La richiesta dei paesi più vulnerabili
La reazione dei paesi meno sviluppati (LDC) e dei piccoli stati insulari (SIDS), tra i più vulnerabili agli impatti del riscaldamento globale, è stata immediata e decisa. Questi gruppi, infatti, considerano la cifra proposta ancora insufficiente, chiedendo almeno il doppio, ovvero 600 miliardi di dollari all'anno. La loro frustrazione è esplosa con un'azione eclatante: un'uscita dalla sala dei negoziati in segno di protesta, sottolineando l'enorme divario tra le promesse e le reali necessità.
Il peso delle promesse non mantenute
La situazione evidenzia un problema strutturale: le promesse di finanziamenti climatici da parte dei paesi sviluppati sono spesso rimaste lettera morta. L'impegno preso a Parigi nel 2015 di mobilitare 100 miliardi di dollari all'anno entro il 2020 non è stato rispettato.
Questa mancanza di fiducia mina la credibilità dei negoziati e alimenta la crescente sfiducia tra le nazioni. Un divario che, a parere di molti osservatori, rischia di compromettere seriamente i progressi nella lotta al cambiamento climatico.
Le sfide future e la necessità di un'azione concreta
La Cop29 è solo all'inizio dei suoi lavori.
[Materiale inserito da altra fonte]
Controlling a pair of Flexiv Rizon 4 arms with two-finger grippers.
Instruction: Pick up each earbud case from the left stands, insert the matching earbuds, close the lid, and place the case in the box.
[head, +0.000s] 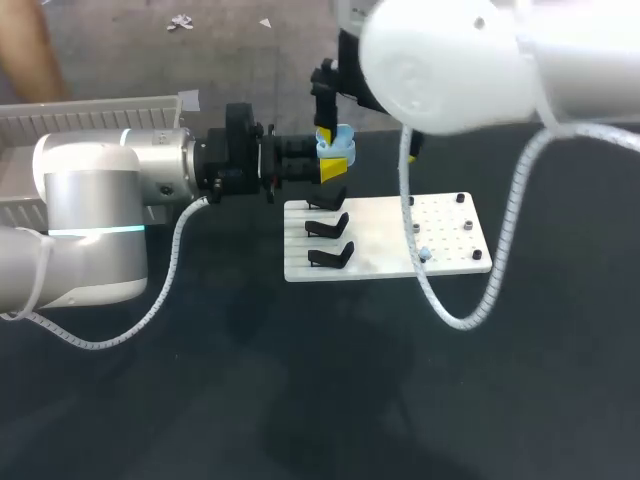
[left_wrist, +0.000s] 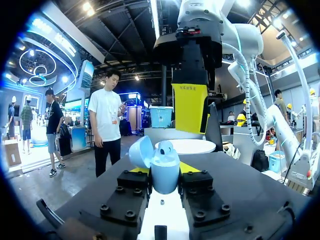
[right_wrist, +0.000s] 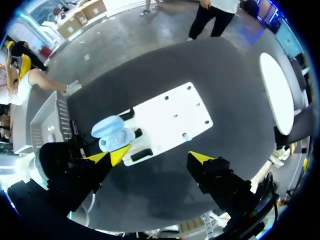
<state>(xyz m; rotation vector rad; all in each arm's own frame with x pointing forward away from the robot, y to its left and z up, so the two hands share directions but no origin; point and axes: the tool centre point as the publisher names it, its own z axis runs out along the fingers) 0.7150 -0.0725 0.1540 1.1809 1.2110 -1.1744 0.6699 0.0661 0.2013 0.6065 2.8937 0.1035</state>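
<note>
one light-blue earbud case (left_wrist: 165, 156), lid open, is clamped between the fingers of the left claw (left_wrist: 165, 171), held above the white board's (head: 385, 235) far edge. three black stands (head: 328, 228) are counted on the board, which lies on the dark surface (head: 300, 400). the right claw (right_wrist: 155, 156) is held spread wide over the case, one tip just beside it.

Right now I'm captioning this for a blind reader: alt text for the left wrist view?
A pale blue earbud case, lid open, sits clamped between the left arm's jaws. The right arm's jaws, one yellow tip showing, hang close above it.
</note>
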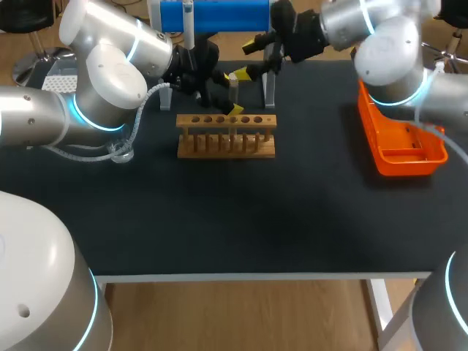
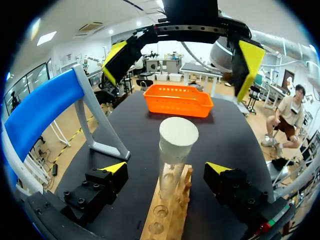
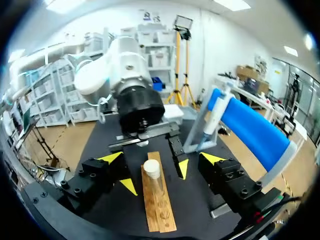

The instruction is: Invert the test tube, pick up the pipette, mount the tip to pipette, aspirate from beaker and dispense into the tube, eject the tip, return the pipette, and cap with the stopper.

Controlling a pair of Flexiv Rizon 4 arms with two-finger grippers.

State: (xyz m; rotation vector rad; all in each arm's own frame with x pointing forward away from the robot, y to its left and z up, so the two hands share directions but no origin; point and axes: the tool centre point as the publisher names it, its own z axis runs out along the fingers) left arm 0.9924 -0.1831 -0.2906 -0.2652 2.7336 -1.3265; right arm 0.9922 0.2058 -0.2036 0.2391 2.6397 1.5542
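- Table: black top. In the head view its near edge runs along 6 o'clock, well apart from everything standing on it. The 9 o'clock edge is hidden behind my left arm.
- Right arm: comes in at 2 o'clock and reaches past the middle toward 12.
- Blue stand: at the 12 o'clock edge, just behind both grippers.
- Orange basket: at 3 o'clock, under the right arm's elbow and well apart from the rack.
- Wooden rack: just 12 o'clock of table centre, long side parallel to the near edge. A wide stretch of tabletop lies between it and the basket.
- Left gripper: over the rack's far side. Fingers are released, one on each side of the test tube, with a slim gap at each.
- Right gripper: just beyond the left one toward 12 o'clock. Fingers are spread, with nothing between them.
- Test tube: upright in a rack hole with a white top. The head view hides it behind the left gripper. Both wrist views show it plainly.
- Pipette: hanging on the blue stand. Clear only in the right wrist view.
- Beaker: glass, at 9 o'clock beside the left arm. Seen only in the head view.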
Le prossime settimane saranno cruciali per verificare se sarà possibile colmare il profondo fossato tra le offerte dei paesi sviluppati e le richieste pressanti dei paesi più vulnerabili. La necessità di un impegno concreto e di un meccanismo di monitoraggio efficace per garantire la trasparenza e l'effettiva erogazione dei fondi è ormai più che mai urgente. Solo così si potrà evitare che la lotta contro il cambiamento climatico rimanga un’utopia, e che le generazioni future debbano pagarne il prezzo.